Probably the most challenging scene is the one where Redford runs Jim McMullan’s character into the wall. We knew we wanted a fairly long segment, which would require a lot of different angles and cuts. We probably spent two weeks just shooting that scene. But the hardest part was the fall into the wall. We put bales of hay under the snow and did that in one take. That was the only time we filmed that shot, but we nailed it. We got lucky. And I still think that sequence has stood the test of time. In my documentaries and in my later work, I built on those thoughts and the innovation that I experimented with.
But I had a lot of help, because back when we made Downhill Racer, I didn’t even know what an F-stop was or how to load a magazine. I wasn’t a professional cinematographer, I just loved trying to capture things. I’m totally self-taught; the majority of what I learned in the early years was from American Cinematographer, and then I taught myself how to load cameras and how to edit. I’ve always preached that the best directors and best cinematographers should be editors as well.
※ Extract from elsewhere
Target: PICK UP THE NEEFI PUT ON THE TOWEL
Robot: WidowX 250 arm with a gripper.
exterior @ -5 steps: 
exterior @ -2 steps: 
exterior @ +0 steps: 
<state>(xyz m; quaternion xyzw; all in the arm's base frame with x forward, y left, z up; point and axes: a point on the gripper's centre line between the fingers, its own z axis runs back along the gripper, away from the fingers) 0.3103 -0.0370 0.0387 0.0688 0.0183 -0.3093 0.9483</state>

I used to edit everything I shot, and it taught me a lesson in what to shoot and how to shoot.
After working on Downhill Racer, how did you transition to working in the film industry?
After working on Downhill Racer, I worked with Redford on Butch Cassidy and Jeremiah Johnson. So then I was suddenly in the film business and living in New York, and one thing led to another and I’m out here in the street on Madison Avenue beating on doors and looking for sponsors to do ski documentaries. I easily segued into the ski industry because of my racing background, so it was natural for me to come up with sponsors to do ski documentaries, and I produced about a hundred of them in my early career in the seventies. I’ve been in the production business for forty-seven years, and I’ve now produced upward of six to seven hundred sports documentaries.